You can indeed speed up a modular exponentiation by working in a different base, and this is routinely done by constrained implementations in real life (e.g. smart cards). But to make it work, the base has to be a power of $2$.

Suppose you have to calculate $x^e \bmod p$, and you decide to work in base $8$. Then you pre-compute a table $T$ containing $1, x, x^2, x^3, x^4, x^5, x^6,$ and $x^7$ (all $\bmod p$).

Now you can perform the exponentiation (roughly) as follows:

y := 0  
Loop while bits remain in e:  
  y := y^8 mod p // Square y three times  
  i := the next three bits in the exponent e (from msb to lsb)  
  y := y*T[i] mod p // Incorporate the appropriate table entry
End Loop

The reason it has to be a power of $2$ is that otherwise the step y := y^8 would be too slow.

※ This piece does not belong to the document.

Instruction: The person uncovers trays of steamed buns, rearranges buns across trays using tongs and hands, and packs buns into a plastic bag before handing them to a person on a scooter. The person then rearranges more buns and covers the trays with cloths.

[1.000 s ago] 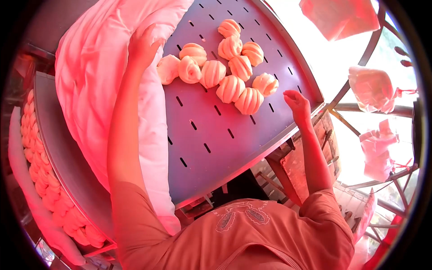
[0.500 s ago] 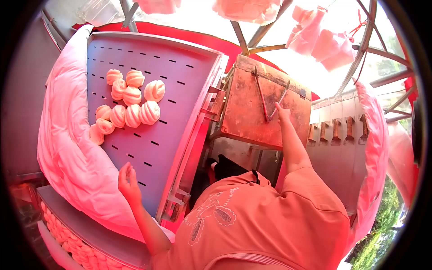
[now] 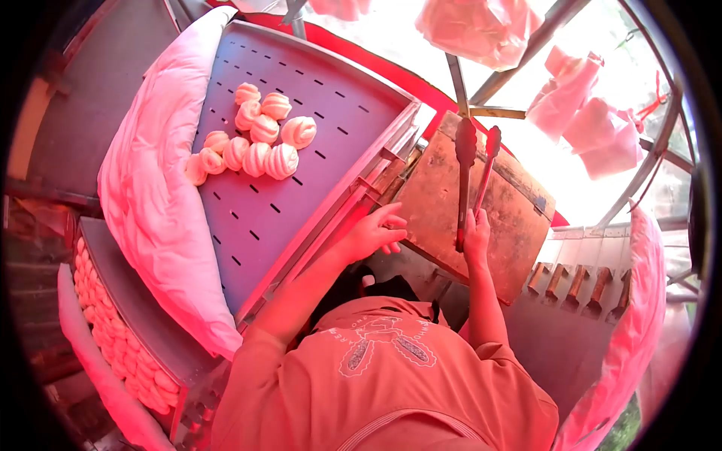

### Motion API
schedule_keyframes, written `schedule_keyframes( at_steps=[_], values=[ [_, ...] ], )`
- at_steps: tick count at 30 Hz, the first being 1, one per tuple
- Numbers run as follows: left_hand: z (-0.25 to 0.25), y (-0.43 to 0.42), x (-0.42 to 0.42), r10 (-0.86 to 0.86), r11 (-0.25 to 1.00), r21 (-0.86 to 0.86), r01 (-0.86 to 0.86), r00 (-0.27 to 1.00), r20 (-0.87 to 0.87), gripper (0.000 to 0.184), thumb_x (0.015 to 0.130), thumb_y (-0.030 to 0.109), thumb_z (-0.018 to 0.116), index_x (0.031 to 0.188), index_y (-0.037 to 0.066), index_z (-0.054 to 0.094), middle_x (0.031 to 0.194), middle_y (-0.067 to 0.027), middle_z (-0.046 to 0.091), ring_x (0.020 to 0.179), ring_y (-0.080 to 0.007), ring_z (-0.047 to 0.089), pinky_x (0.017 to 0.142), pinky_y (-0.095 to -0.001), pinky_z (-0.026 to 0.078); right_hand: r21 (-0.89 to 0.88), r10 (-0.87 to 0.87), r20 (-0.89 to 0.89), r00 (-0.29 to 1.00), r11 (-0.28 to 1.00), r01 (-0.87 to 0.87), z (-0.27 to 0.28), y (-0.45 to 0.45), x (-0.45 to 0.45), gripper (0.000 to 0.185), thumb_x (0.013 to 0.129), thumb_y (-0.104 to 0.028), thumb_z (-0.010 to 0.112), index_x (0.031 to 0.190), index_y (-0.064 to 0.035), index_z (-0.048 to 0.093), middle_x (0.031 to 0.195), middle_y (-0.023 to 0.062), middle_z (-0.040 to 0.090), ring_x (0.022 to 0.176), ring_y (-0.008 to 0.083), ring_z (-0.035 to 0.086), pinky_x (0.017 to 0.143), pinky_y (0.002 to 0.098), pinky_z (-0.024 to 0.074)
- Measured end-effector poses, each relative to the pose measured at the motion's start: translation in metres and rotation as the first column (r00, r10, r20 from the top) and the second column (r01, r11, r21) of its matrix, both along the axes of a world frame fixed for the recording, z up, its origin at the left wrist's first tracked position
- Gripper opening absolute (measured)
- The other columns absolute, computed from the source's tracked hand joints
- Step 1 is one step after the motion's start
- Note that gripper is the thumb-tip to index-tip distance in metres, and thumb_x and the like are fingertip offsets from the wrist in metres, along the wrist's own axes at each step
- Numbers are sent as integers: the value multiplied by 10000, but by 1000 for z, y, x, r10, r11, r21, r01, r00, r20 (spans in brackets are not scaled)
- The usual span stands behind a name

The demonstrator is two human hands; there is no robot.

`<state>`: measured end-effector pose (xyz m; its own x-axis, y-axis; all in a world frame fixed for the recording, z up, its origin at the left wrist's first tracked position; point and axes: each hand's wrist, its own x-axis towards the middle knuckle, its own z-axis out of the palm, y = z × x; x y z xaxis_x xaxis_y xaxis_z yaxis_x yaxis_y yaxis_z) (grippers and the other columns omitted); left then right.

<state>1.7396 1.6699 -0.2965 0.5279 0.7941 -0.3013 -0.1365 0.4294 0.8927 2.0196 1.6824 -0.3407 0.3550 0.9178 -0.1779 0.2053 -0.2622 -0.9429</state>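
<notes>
My right hand grips a pair of long metal tongs, held up over a worn brown box with their scalloped ends pointing away from me. Between the tray and the box, my left hand hangs in the air with fingers apart and nothing in them. Several twisted steamed buns sit in a cluster on the slotted metal tray to the left. The buns at the cluster's left end lie against a thick quilt.
At the lower left, many pale rolls fill a lower compartment. Plastic bags hang from the metal frame overhead. On the right stands a metal cabinet with a row of handles and another quilt along its edge.
My right hand has lifted the tongs off the box top, and they now point upward. My left hand has moved right, from over the tray to beside the box. The view has shifted.
</notes>
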Motion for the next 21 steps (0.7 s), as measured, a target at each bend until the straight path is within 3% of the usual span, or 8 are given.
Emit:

It takes time (and storage space) to build the table $T$, so you have to choose your base carefully to optimise the time saved. (But if the exponentiation is going to be performed many times for the same $x$, then you only need to build the table once, so you can make it as large as possible subject to your space constraints.) You can also effectively double the table size by only storing odd powers of $x$; you might like to work out for yourself how to do this.

Note that the number of squarings is unchanged by this method, so you can't achieve a speed-up of more than about 50% unless squaring is significantly faster than multiplication.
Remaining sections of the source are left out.